▶ _The problem_:
In the data that follows, determine how many lines contain the word "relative", and give only that number.

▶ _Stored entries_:
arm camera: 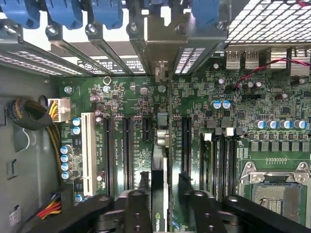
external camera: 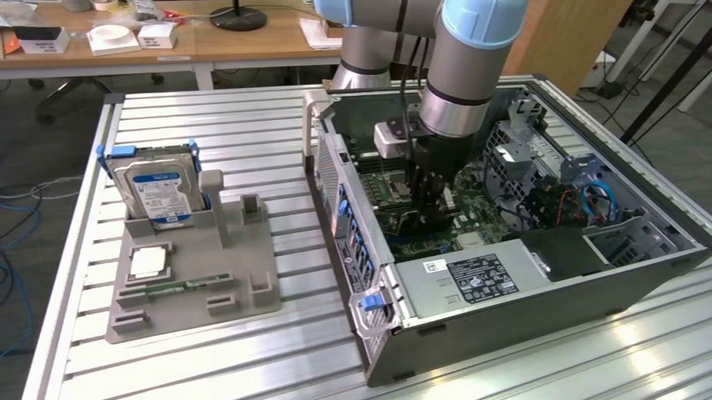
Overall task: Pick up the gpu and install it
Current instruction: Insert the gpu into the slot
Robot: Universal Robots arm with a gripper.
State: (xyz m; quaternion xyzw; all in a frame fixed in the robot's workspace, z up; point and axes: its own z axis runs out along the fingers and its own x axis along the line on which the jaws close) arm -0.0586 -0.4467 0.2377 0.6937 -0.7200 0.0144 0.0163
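Note:
The gpu [arm camera: 159, 162] is a thin black card seen edge-on, standing upright in a slot on the green motherboard [arm camera: 121, 97]. Its silver bracket [arm camera: 162, 73] sits at the case's rear slot opening. My gripper [arm camera: 163, 189] straddles the card; the left fingertip [arm camera: 145, 187] is close beside it and the right fingertip [arm camera: 184, 187] stands a small gap away, so the jaws look open. In the exterior view the arm reaches straight down into the open computer case [external camera: 333, 192], with the gripper [external camera: 428, 204] low over the motherboard.
On the exterior view's left, a grey fixture [external camera: 189, 283] holds a blue-labelled hard drive [external camera: 162, 187], a processor chip [external camera: 148, 262] and a green memory stick [external camera: 178, 287]. In the case are the power supply [external camera: 473, 275], blue slot clips [arm camera: 104, 12], a processor socket [arm camera: 277, 194] and a cable bundle [arm camera: 29, 114].

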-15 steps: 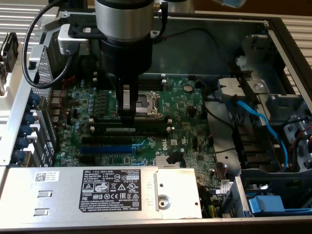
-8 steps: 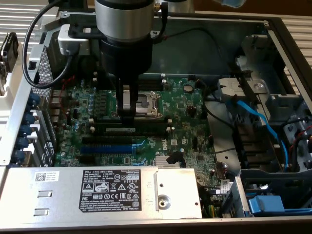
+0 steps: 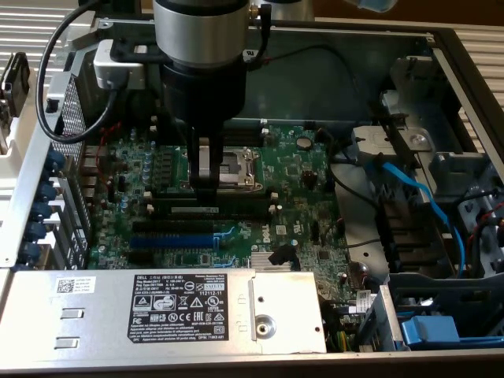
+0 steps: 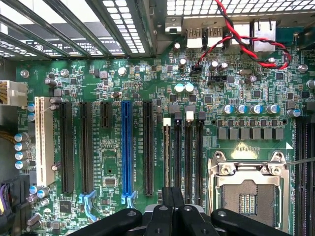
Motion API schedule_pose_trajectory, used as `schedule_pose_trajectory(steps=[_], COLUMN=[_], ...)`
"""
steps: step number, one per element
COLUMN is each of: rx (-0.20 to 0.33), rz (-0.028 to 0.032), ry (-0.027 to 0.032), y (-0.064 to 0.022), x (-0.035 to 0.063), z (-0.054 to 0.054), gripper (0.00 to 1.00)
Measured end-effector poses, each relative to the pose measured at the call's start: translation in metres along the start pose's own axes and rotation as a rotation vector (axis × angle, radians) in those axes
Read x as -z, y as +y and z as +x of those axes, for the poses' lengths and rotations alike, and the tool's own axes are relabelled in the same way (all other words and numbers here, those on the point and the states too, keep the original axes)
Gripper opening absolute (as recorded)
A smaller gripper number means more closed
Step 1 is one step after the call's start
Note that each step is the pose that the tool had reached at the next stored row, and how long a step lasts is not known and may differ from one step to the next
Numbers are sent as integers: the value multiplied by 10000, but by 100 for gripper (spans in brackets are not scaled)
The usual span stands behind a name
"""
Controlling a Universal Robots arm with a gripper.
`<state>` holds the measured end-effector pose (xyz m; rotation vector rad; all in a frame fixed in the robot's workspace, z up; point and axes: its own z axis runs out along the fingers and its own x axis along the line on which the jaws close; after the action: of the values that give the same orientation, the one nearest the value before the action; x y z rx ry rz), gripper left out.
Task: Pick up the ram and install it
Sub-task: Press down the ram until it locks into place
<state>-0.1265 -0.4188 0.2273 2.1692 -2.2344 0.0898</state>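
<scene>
The ram stands on edge in one of the black memory slots on the green motherboard, its pale label facing the exterior view. In the wrist view the ram is a thin pale-edged strip in the outermost memory slot row. My gripper points straight down, just above the ram's top edge. Its black fingers are shut together, and the gripper sits over one end of that strip. I cannot tell whether the tips touch the ram.
The CPU socket lies right behind the gripper. The blue expansion slot and other black slots run beside the memory slots. The silver power supply borders the board in front, a blue cable and drive bays at the exterior view's right.
</scene>
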Motion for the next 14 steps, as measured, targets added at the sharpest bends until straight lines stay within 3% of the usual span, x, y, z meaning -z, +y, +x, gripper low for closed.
schedule_pose_trajectory(steps=[14], rx=[0], rz=[3], ry=[-3], y=[-1], x=[28], z=[1], gripper=[10])
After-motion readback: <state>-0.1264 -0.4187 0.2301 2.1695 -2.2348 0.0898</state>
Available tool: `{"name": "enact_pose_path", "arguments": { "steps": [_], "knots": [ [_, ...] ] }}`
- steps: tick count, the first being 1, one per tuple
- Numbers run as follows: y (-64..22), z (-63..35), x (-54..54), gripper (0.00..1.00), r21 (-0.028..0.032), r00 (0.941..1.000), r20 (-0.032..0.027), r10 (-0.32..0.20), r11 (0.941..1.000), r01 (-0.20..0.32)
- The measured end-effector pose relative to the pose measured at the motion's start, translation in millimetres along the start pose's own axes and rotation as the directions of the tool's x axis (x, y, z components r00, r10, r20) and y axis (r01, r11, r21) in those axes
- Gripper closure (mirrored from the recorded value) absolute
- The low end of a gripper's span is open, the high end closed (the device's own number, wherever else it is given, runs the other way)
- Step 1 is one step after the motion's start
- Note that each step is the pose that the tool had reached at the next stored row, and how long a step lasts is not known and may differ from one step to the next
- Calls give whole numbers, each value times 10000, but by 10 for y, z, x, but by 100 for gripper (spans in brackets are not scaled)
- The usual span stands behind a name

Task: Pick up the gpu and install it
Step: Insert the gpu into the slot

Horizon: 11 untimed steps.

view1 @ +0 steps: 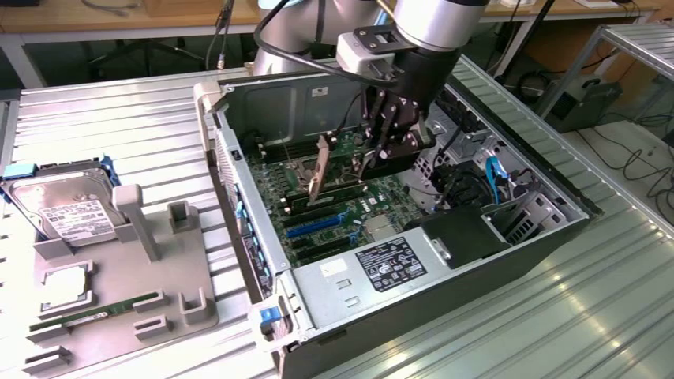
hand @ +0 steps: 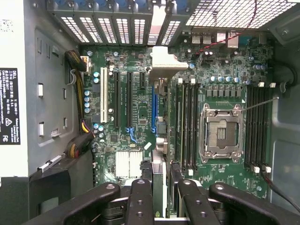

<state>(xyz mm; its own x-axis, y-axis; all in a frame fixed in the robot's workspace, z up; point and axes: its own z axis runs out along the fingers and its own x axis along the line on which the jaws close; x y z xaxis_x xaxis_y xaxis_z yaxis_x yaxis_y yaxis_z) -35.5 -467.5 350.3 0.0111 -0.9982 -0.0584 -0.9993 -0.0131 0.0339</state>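
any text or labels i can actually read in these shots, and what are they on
"DELL": on the black label on the case's inner wall in the wrist view; the finer print under it is too small to read.
Power supply sticker: print and symbols, too blurred to read.
Hard drive label: white with print, unreadable.
Motherboard markings: too small to read.

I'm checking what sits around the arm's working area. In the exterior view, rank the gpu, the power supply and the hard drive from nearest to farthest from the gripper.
1. gpu: inside the case, at the gripper.
2. power supply: at the case's near end.
3. hard drive: outside the case, in the holder at the exterior view's left.
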Motion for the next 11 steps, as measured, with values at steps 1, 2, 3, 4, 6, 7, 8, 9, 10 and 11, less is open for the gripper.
{"name": "enact_pose_path", "arguments": {
  "steps": [1,2,3,4,6,7,8,9,10,11],
  "knots": [
    [1,2,1,74,0,10000,0,0,10000,0],
    [2,4,2,74,0,10000,1,0,10000,0],
    [3,6,3,74,0,10000,0,0,10000,0],
    [3,8,4,74,0,10000,1,0,10000,0],
    [5,12,7,74,0,10000,1,0,10000,0],
    [5,14,8,74,1,10000,1,0,10000,0],
    [6,15,10,74,0,10000,0,0,10000,0],
    [6,17,11,74,0,10000,0,0,10000,0],
    [7,19,12,74,1,10000,1,0,10000,0],
    [8,21,13,74,0,10000,1,0,10000,0]
  ]
}}
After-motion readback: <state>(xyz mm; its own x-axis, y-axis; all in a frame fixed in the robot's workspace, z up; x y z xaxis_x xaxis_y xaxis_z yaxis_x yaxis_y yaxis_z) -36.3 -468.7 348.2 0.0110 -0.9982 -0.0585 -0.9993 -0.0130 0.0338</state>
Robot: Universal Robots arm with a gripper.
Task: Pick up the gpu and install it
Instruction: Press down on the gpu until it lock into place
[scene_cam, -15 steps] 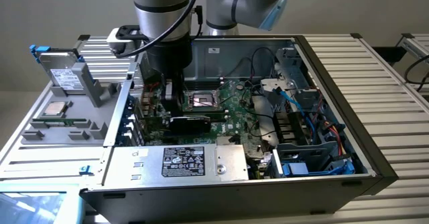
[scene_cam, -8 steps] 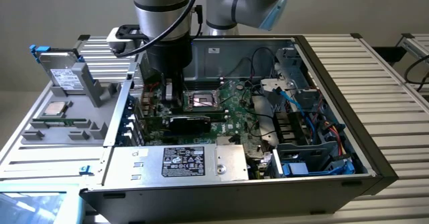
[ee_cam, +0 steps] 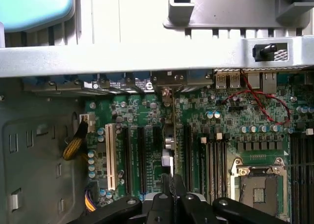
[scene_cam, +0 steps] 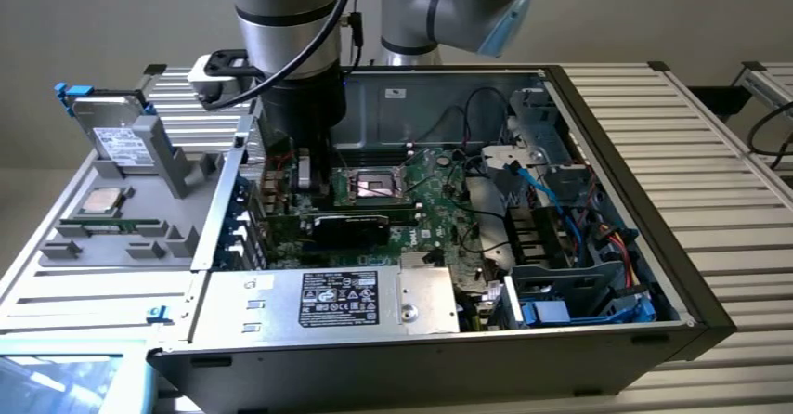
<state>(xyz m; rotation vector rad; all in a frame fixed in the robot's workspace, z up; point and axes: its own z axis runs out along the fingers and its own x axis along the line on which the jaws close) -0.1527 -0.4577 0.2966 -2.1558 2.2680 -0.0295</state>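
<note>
The gripper (ee_cam: 172,197) is seen closed on the top edge of the gpu (ee_cam: 172,135), which stands edge-on among the motherboard's (ee_cam: 230,130) expansion slots; the card's lower edge is too thin to be made out. In the exterior view the fingers are hidden behind the arm's wrist. Inside the open computer case (scene_cam: 694,275) are held the motherboard, an empty CPU socket (scene_cam: 375,187), a power supply (scene_cam: 334,300) and blue cables (scene_cam: 558,200). On the grey tray (scene_cam: 111,238) beside it a hard drive (scene_cam: 118,140) stands upright.

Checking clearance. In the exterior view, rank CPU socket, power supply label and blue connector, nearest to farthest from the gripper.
1. CPU socket, beside the gripper.
2. Power supply label, case's near edge.
3. Blue connector, exterior view's lower right.
</note>
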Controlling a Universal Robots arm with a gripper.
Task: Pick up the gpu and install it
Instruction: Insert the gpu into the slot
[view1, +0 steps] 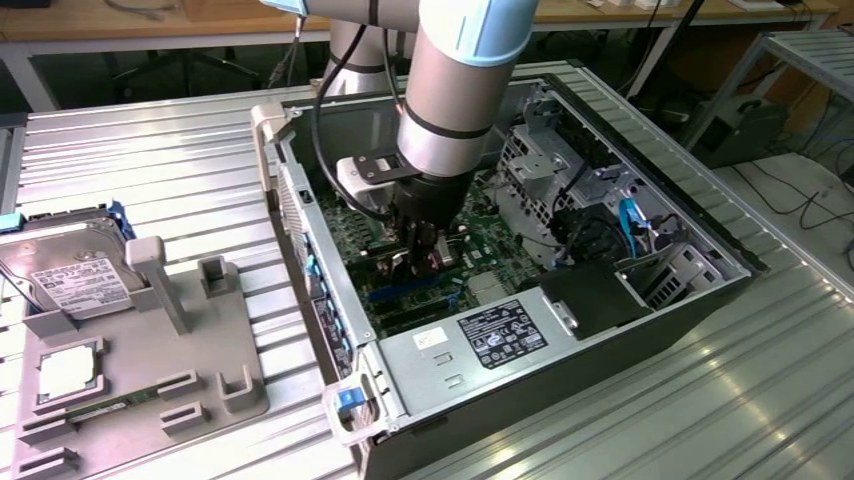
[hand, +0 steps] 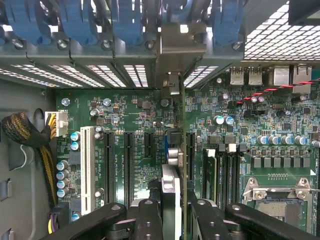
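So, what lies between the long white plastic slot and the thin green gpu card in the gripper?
In the wrist view, three empty black slots on the green motherboard lie between the white slot and the gpu.

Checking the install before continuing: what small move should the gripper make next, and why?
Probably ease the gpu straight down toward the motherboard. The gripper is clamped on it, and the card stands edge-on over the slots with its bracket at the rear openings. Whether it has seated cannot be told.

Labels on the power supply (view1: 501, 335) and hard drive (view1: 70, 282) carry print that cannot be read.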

▶ _Task solution_:
2